▶ **WORK ORDER**: Go through the material and pull out every line with the string "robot" in it.

═════ INPUT MATERIAL

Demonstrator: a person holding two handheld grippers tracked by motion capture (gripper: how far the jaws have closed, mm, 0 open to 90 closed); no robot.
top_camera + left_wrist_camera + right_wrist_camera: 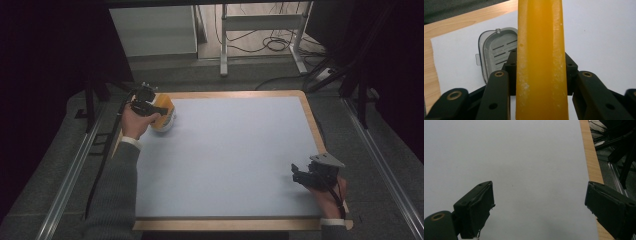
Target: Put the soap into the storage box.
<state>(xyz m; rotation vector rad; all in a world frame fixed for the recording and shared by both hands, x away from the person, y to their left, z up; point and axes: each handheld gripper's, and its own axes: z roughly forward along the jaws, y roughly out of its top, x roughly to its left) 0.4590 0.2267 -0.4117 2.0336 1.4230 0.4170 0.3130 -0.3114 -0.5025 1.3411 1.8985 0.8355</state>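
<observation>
High view: at the table's ten o'clock corner, the left gripper (159,111) pinches a yellow-orange plastic container (164,114) over a pale blue mat (230,160) that covers a light wooden tabletop (310,117). At four o'clock, the right gripper (299,175) rests near the mat's edge in a person's hand (327,196), well apart from the container.

The left gripper view adds what the overhead camera cannot: the black jaws press against both sides of the container's narrow, scuffed yellow-orange wall (541,62), and behind it, at about ten o'clock, a grey rounded plastic lid (496,51) lies on the mat, its slotted inner face upward. What the container holds cannot be told.

The right gripper view shows that gripper's jaws spread wide (539,207) above bare mat, the wooden edge (590,152) running past at one o'clock. No label or writing is legible in any view.
</observation>
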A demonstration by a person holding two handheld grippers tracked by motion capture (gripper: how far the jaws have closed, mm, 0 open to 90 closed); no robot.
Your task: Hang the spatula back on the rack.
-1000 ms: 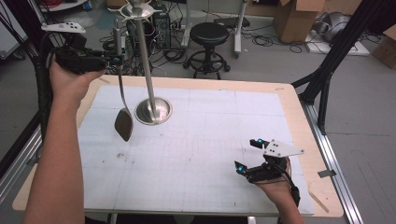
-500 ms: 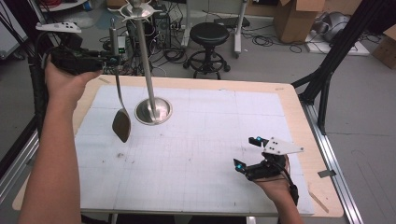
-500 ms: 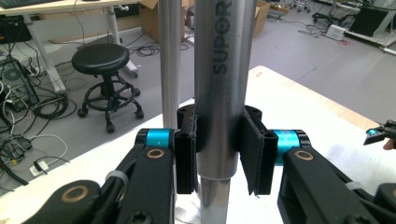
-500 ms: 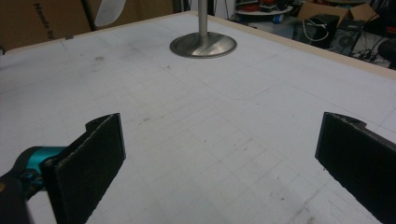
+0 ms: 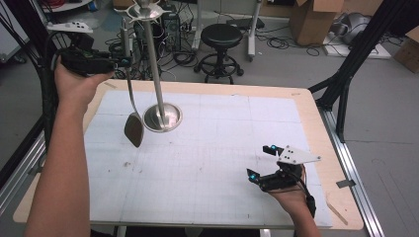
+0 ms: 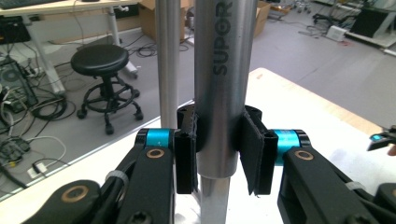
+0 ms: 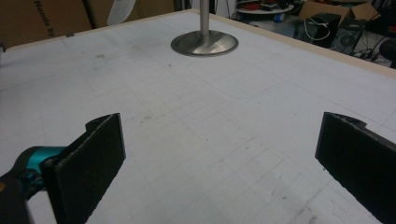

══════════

▶ **OUTPUT FOR THIS TASK**:
Demonstrator: a person holding two handheld grippers tracked by motion capture (gripper: how far the jaws have closed, mm, 0 open to 90 closed); no robot.
A demonstration by a person holding two handheld grippers tracked by motion capture (gripper: how far the jaws have closed, mm, 0 open to 90 closed); no robot.

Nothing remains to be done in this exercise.